Last week, the U.S. Supreme Court unanimously held, in Riley v. California, that law enforcement officers must get a warrant before searching cellular or wireless telephones seized from persons under arrest.
Riley actually involved two cases. In the first, David Riley was stopped by police for an expired tag. The officer discovered Riley’s license had expired and searched his car prior to impounding it. The search uncovered two concealed, loaded handguns in violation of California law, and a police officer seized Riley’s cellphone. Riley was charged and moved to suppress certain allegedly gang-related evidence obtained from his phone. The trial court denied the motion and Riley was convicted.

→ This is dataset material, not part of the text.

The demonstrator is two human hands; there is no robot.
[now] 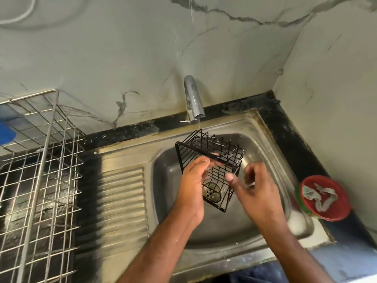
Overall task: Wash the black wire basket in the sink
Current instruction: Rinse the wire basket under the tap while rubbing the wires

In the second case, police observed Brima Wurie allegedly make a drug sale from his car. The officers arrested Wurie and subsequently seized his cellphone. The officers used Wurie’s phone to find his apartment and obtained a warrant to search the apartment. Inside the apartment, the officers found crack cocaine, marijuana, drug paraphernalia, a firearm and ammunition, and cash. Wurie was charged and moved to suppress the evidence obtained from the search of his apartment, arguing that it was the fruit of an unconstitutional search of his phone. The court denied the motion, and Wurie was convicted.
In an opinion authored by Chief Justice John Roberts, the Court began by noting the venerable exception to the Fourth Amendment’s requirement of a search warrant for searches of the person of someone who has been arrested. The purpose of the exception for searches “incident to arrest” is to remove any weapons which the arrestee might use to resist arrest or escape.
The Court recognized that “smart phones,” which would have been inconceivable at the time its previous cases defining the exception for searches incident to arrest were decided, have now become an integral part of daily life. Justice Roberts observed that “Cell phones… place vast quantities of personal information literally in the hands of individuals.” Such phones “are in fact minicomputers that also happen to have the capacity to be used as a telephone.”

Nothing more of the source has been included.